THE TASK. Copy the data below exactly. Any pictures in it should be omitted.

===== GIVEN INFORMATION =====

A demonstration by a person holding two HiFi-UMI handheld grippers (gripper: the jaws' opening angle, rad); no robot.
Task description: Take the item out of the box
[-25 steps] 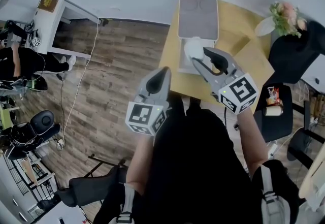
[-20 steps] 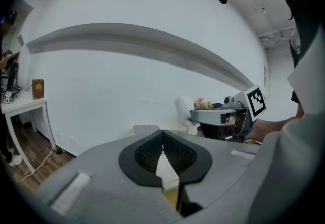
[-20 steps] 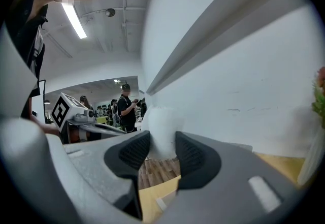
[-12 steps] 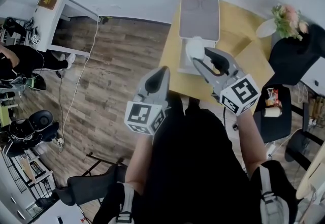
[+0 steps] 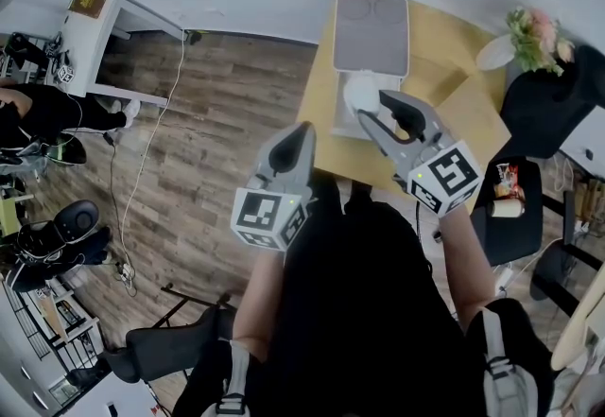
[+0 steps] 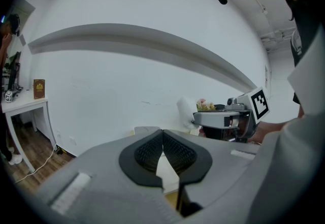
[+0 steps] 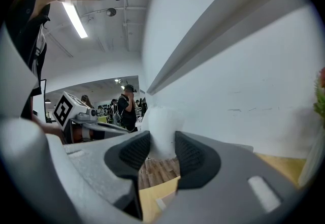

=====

OUTPUT FOR THIS EXERCISE.
A demonstration by a person holding two HiFi-UMI handheld grippers (gripper: the jaws' opening angle, rad); no robot.
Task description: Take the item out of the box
[-25 steps] 
[-20 steps] 
[-20 steps] 
[-12 steps] 
[+0 steps] 
[+0 steps] 
[+0 steps] 

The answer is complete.